Plaintiff also relies heavily on Garrett v. American Airlines, Inc., 332 F.2d 939 (5th Cir.1964). While the Fifth Circuit did reverse a finding of summary judgment in favor of defendant in a case involving the tripping of a passenger over a piece of luggage, the court did not address the question of openness and obviousness in the context of duty at all. Rather, the court held that “the nuances of the Texas ‘no duty’ ... doctrine[ ] are too subtle to resolve at this stage.” Id. at 943. Such is not the case in Michigan, as courts have clearly been willing to find summary judgment proper in cases involving open and obvious dangers.
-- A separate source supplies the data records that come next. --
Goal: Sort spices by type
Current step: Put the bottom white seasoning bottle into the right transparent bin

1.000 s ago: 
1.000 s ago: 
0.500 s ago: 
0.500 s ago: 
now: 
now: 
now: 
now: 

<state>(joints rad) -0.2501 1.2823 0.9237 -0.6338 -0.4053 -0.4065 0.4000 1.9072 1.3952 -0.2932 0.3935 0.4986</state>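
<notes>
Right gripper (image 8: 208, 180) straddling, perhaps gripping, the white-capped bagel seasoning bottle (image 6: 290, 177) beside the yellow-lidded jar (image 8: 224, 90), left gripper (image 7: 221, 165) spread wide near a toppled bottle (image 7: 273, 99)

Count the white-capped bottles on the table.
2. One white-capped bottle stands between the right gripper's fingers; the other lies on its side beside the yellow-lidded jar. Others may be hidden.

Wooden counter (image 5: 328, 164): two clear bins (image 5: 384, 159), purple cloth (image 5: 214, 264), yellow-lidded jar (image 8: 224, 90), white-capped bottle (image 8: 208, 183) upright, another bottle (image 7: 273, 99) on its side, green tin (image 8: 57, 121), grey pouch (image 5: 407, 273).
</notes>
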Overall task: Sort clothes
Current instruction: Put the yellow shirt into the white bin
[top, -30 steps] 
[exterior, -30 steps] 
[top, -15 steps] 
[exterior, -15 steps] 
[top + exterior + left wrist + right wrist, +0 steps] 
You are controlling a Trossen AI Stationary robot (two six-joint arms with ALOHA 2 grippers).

The court in Gross noted that it would be “unreasonable, indeed silly, to impose a duty on [airlines] to post signs warning passengers to watch out for the very obvious placement of luggage by the feet of other passengers nearby in the check-in line.” Id. at 90. The danger complained of here is equally obvious. Travelers encounter bags strewn all around baggage claim areas on every trip to the airport. Plaintiff has made no showing that the piece of luggage in this case could not have been discovered upon casual inspection. As a result, this court finds that the danger in this case was open and obvious as a matter of law, entitling Northwest to summary judgment in this case.
Accordingly, this court having reviewed the submissions of the parties, and being fully advised in the premises,
IT IS HEREBY ORDERED that the motion for summary judgment filed by defendant, Northwest Airlines, Inc., on August 15, 1997, is GRANTED.
IT IS FURTHER ORDERED that the claims contained in the May 16, 1997 complaint filed by plaintiff, Sylvia Branche, against defendant, Northwest Airlines, Inc., are DISMISSED with prejudice.
SO ORDERED.
. On September 3, 1997, this court entered an order dismissing plaintiffs claims against Metro Airport.